In A Class Of Its Own

 

When we received an email from Bernard Yeoh, proprietor of the very fashionable Kai of Mayfair asking us to check out his chef's new menu, we didn't need a second bidding. The multi award-winning Kai is in South Audley Street in London's Mayfair and is as different from the normal perception of a Chinese restaurant in UK as it can be.

Outside, Kai looks like a refined shop alongside the other discreet antique and quality furnishing shops in South Audley Street. On entering one is met with consummate grace and shown to your table either on the ground floor or in the lower ground restaurant area. Delightfully costumed waitresses in wide sleeved jackets move around quietly but purposefully watched over by smiling Manager Theresa Wong. We should have guessed what sort of experience it was to be when my companion was offered an Opium Cocktail which she enjoyed tremendously whilst I look on enviously with 'sorry I'm driving' water.

The new menu at Kai is something to behold and so tempting are the dishes that choices are not that easy to make so we were more than happy when Executive Chef Alex Chow offered to do the honours. First up was Tan Jia's Lobster Broth, lobster in spinach in a lobster bisque style soup which instantly set the taste buds going. Close behind came fat, succulent prawns in wasabi infused mayonnaise that were almost a complete meal in themselves.

For second course we could have had Oriental Lamb Shank or A Nest of Imperial Jewels but instead drooled to Braised Abalone (3 days in the making) and Airflown Kai Lane in White Truffle Jus Reduction plus melt in the mouth Wagyu Beef, probably the best and certainly the most expensive in the world.

Alongside us a couple chatted happily over a tempting shredded duck dish but our next temptation was an amazing fish presentation on a curved fish skeleton tasting of Bombay Duck. The dish represented the spiciness of South Asia on one level and the Chinese tastes of the same item on the other - the perfect ying and yang.

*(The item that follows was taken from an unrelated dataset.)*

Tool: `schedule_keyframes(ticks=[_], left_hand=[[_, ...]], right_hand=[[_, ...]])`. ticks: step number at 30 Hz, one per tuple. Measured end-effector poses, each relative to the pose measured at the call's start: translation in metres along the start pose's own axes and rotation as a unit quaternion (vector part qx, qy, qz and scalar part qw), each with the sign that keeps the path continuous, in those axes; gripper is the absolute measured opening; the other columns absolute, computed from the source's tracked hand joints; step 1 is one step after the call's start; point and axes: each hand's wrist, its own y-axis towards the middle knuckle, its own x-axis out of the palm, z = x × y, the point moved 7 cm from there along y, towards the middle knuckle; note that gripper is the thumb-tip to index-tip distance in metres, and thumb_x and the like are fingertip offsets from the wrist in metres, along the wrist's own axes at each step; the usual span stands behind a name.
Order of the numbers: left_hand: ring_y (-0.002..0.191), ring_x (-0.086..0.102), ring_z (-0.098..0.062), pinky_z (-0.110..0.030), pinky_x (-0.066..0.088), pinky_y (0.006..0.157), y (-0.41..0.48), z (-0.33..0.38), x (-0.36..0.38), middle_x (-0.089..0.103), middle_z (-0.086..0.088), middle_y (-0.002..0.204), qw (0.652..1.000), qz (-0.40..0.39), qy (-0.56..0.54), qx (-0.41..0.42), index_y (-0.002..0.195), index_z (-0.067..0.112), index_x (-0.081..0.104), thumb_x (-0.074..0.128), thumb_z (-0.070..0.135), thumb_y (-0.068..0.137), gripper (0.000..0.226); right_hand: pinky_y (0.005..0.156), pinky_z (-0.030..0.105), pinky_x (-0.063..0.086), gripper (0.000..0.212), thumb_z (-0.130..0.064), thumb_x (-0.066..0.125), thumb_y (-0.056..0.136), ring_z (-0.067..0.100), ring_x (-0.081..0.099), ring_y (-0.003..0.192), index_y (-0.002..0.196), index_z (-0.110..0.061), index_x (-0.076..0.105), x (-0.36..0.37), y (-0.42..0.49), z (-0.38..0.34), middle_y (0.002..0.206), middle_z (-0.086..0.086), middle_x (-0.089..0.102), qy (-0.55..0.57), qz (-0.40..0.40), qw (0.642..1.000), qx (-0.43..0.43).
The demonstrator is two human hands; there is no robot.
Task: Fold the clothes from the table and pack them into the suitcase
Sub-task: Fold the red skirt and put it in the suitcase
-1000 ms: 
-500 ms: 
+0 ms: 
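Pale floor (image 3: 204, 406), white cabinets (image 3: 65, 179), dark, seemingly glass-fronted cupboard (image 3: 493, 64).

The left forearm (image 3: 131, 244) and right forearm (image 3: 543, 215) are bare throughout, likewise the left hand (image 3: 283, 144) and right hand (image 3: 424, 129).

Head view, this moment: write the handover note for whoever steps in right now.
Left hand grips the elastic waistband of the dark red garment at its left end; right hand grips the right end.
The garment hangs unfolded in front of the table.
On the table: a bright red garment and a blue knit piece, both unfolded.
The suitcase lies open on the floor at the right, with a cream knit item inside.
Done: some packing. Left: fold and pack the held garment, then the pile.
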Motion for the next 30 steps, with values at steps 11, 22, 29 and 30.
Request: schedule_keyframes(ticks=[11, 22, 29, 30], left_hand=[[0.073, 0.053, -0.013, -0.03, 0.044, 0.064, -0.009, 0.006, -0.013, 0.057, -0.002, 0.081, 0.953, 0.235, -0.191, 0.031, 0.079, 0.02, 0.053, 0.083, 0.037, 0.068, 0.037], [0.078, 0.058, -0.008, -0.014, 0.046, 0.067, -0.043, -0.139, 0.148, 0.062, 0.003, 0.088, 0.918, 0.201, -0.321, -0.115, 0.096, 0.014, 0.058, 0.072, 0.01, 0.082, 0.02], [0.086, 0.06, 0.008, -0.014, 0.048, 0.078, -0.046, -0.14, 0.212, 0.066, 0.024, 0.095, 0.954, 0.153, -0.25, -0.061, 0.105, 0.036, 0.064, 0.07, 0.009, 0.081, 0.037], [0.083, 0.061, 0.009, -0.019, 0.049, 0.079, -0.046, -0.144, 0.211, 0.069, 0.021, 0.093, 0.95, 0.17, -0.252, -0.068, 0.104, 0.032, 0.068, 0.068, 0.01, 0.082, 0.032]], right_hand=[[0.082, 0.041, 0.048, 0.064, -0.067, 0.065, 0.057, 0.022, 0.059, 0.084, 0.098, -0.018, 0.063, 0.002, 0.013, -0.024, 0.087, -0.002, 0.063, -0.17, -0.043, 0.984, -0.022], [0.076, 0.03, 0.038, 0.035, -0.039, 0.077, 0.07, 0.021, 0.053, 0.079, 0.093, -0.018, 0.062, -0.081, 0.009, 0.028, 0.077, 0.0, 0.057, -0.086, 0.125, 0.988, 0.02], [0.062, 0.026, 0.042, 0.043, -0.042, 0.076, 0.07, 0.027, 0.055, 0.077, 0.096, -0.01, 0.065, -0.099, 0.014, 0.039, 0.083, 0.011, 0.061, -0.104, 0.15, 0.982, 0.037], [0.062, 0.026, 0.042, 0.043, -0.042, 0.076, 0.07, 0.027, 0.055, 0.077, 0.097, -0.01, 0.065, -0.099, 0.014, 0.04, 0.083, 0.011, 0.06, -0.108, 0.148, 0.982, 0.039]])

Ginger and sesame rice and delicate noodles completed the feast whilst others around us chose dishes such as Steamed Seabass and Spring Onions or Ostrich pan fried with 3 chillies.

Just when we started to pride ourselves on surviving this amazing culinary oppulance, our waitress arrived with yet another gem - this time coconut ice cream topped with red rice in a pumpkin sauce poured from a tiny teapot from which the smoke of dry ice arose.

You may, by now, have gathered we were rather impressed with the meal, actually placing it in the top three of fantastic meals we have had the privilege of experiencing over a lengthy career. Chef Alex Chow is obviously a master of taste and innovation not to forget presentation and the chatter of voices from other diners in languages from Chinese to Russian underlined the international reputation of this wonderful restaurant.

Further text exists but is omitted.